Un suivi régulier du dossier du 28 septembre 2009
Cette rencontre s’inscrit dans le cadre des missions régulières de la CPI visant à suivre l’évolution du procès relatif aux événements du Massacre du 28 septembre 2009, un dossier emblématique pour la justice guinéenne et la lutte contre l’impunité.
Au cours des échanges, les discussions ont porté sur l’état d’avancement de la procédure judiciaire en cours à Conakry, ainsi que sur les perspectives de renforcement de la coopération entre les autorités guinéennes et la juridiction internationale.
Le principe de complémentarité réaffirmé
Prenant la parole, le Procureur général adjoint de la CPI a rappelé l’option stratégique adoptée depuis l’ouverture d’un examen préliminaire en 2009.
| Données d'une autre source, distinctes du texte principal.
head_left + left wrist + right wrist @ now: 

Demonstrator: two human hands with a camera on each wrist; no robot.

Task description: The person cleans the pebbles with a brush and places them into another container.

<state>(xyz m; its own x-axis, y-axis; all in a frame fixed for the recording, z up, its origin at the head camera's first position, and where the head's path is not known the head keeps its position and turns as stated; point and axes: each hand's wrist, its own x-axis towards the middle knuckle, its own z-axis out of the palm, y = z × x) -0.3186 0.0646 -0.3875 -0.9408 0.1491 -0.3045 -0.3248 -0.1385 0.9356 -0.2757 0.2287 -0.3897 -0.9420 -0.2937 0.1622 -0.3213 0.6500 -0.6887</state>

« Depuis l’ouverture d’un examen préliminaire en 2009, le choix de la complémentarité a été privilégié, confiant à la Guinée la responsabilité de juger les faits, avec l’appui de la Cour », a déclaré Mame Mandiaye Niang.
Ce principe de complémentarité, au cœur du fonctionnement de la CPI, permet aux juridictions nationales de conduire elles-mêmes les poursuites, tout en bénéficiant d’un accompagnement technique et institutionnel de la Cour.
Un engagement réitéré des autorités guinéennes
De son côté, le Premier ministre a réaffirmé la volonté du gouvernement guinéen de mener à terme ce processus judiciaire, considéré comme un test majeur pour l’État de droit en Guinée.
Cette audience traduit ainsi la dynamique de collaboration entre Conakry et la CPI, dans un contexte où la communauté nationale et internationale reste attentive à l’aboutissement de ce procès historique.